Michaela was never shy about showing her love to anyone she loved.  I'm am not a terribly demonstrative person.  She was.  I am not a hugger.  She was.  When she was older she would tease me about it.  I didn't have an answer for her.  It isn't that I didn't hug her or tell her I loved her; but never enough to make her happy :).  Still, I know, for certain, she knows how much I love her.

She was also my greatest cheerleader.  She told me over and over what a great mother I was; how much better our relationship was than any of her friends had with their mothers; how much she liked spending time wtih me.  And in other things too--if I wanted to lose weight, get in shape, start a business--she was right there telling me I could do it.


Of course we didn't always agree.  Nobody always agrees with their mom.  Sometimes I disagreed with her choices.  Sometimes I thought she shortchanged herself; undermining herself through insecurity.  Only once am I aware of her hiding something big from me for any significant amount of time.  She was afraid I would be disappointed in her decision and wanted to make sure that decision worked out before she told me.  She was an adult.  That was her choice.  But it did hurt me.  She could never let me down; she worked so hard to please me all the time.


I'm sure it was much easier to see these things in retrospect than when I was actually making her do her own laundry while some of her friend's moms were still cleaning their rooms for them.  When I was making her get a job at 16 to pay for her own gas and entertainment; when I was making her fill out scholarship applications as a task tied to how much financial support she would get from me in college (whether or not she got the scholarships); when I wouldn't let her stay out all night on those all important (and most dangerous) nights like prom and graduation or go to Key West for Spring Break when she was underage; when I put a top dollar I would pay for a prom dress and she had to pay for the rest herself if she wanted a more expensive one; when I bought her a stick shift car for her first car at 16.

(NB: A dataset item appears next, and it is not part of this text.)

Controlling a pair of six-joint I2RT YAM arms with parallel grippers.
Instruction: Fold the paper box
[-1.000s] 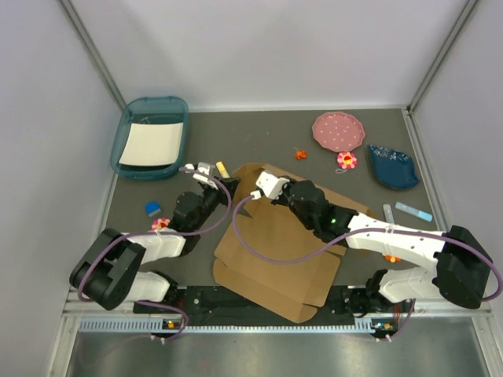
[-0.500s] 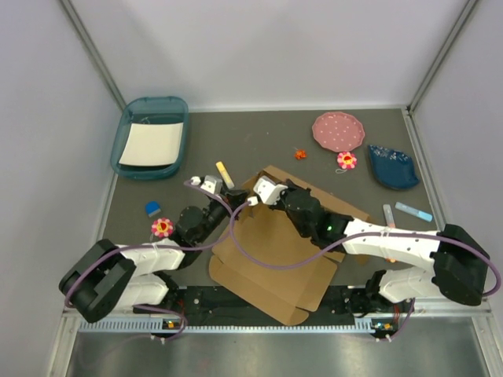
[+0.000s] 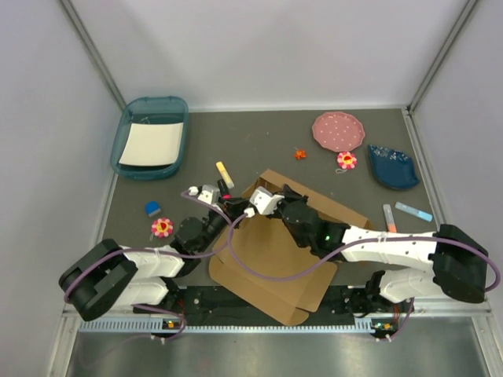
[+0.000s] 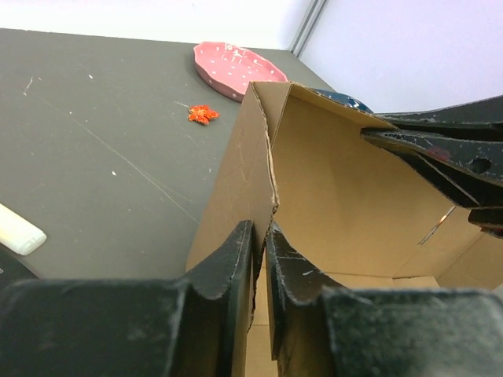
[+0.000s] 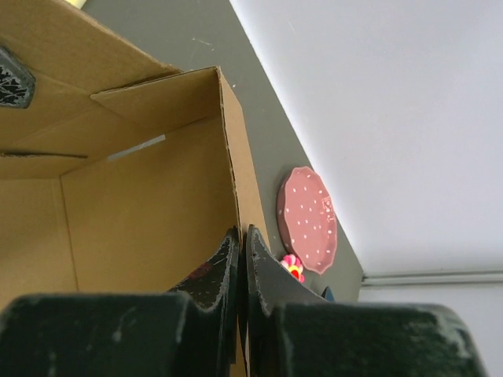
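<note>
Fold the paper box (image 3: pixel 275 255): reckon under halfway. Sits mid-table, nearer the arm bases than the pink plate (image 3: pixel 339 131) and off to the plate's left.

Done so far: two walls stood up at the plate-side end, meeting in an open corner. Left to do, by the look of it: panels and flaps at the end away from the plate lying flat on the table (image 3: pixel 259 141), no lid closed, no tabs tucked that can be made out.

Left gripper (image 4: pixel 258 232): astride the top edge of the wall turned away from the plate, fingers close together with cardboard between. Reads as a pinch, though can't rule out a slack grip. Arm stretched low from its base, wrist about level with the wall top.

Right gripper (image 5: pixel 238 236): clamped tight on the wall facing the plate, back from the corner, plate showing just beyond that wall. Forearm reaching across the flat part of the sheet, elbow low, wrist turned toward the other gripper.

Both tools near each other on adjacent walls. Next, probably: keep walls square, bring flat panels up.
</note>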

Only in her mind did she let anything come between us.  She was young and didn't undestand the nature of mother love.  She didn't understand that a mother must hold loosely at the right times (and tightly at the right times)  for a child to grow up and become their own person.  That a mother knows a child will pull and push alternatively as they stretch their own wings and then snuggle back under their mother's for protection.  I learned patience from my daughter.

That's really the bottom line.  Home isn't a place.  Home isn't even really a person.  Home is the connection of one soul with another.  A connection that lasts well beyond death.

1 comment:

  1. I love this blog. I was with her when she picked out the curved glass frame and I think I took the picture of her as she had in mind what she wanted in the frame. She wrote alot. Her notes are not needed to keep her alive in my heart, but for this time I was reading, she was right here.